In diesem Sinne ist der diagnostizierte Verlust an Lesekompetenz auch ein Hinweis auf politische Herausforderungen. Denn wer weiß, ob die neuen und anderen Kompetenzen, die von jenen jungen Menschen heute ausgebildet werden, die im Internet zuhause sind wie ihre Eltern in der analogen Welt, ob diese Kompetenzen nicht rasend schnell auch auf andere Politik- und Wirtschaftsformen, andere Erzählweisen und Erlebnisformen von Kunst und Kultur hinauslaufen. Wer sagt eigentlich, dass die Pisa-Studie, die sich mit dieser Generation beschäftigt, wirklich noch die richtige Auffassung von «Lesen» hat? Ja, man möchte sich nicht daran gewöhnen, dass die großen Romane vorzugsweise als Hörbücher rezipiert werden. Aber auch Programmiersprachen sind Schrift. Auch Computerspiele erzählen.

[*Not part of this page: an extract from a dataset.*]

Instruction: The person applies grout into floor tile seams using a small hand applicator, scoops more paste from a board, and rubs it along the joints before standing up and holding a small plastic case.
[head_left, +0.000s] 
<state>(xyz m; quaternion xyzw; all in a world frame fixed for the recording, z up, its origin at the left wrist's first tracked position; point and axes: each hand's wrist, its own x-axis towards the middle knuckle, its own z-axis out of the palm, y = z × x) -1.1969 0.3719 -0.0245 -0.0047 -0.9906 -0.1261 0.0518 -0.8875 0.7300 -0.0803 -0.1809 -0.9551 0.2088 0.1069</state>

Der übers Buch gebeugte Leser ist ein Urbild wir Rodins Skulptur des «Denkers» – seine Begegnung mit der Schrift zieht ihn in eine andere Gemeinschaft, macht ihn einsam und verbunden zugleich. Fast über Nacht, so könnte mach angesichts der kulturellen Veränderungen und neuen Medien sagen, ist er zu einer Widerstandsfigur geworden. Vor allem, weil sich der Leser der Ökonomisierung seines Verhaltens entzieht. Doch sind die lebensqualifizierenden Kompetenzen im Raster der Pisa-Studie zu erfassen, die ja selbst einem Wettbewerbsgedanken entspringt und aufzeigen soll, wie «fit» die nationalen Bildungssysteme sind? Herzensbildung ist keine Kategorie solcher Tests, aber genau das, was im Rückblick auf die Schulzeit und die wichtigen Lehrerpersönlichkeiten in Erinnerung bleibt. Genau diese Lehrer hätten sicher auch auf die spezielle Lesekompetenz derer geachtet, die sich neueren Medien des Erzählens und Weitergebens zuwenden.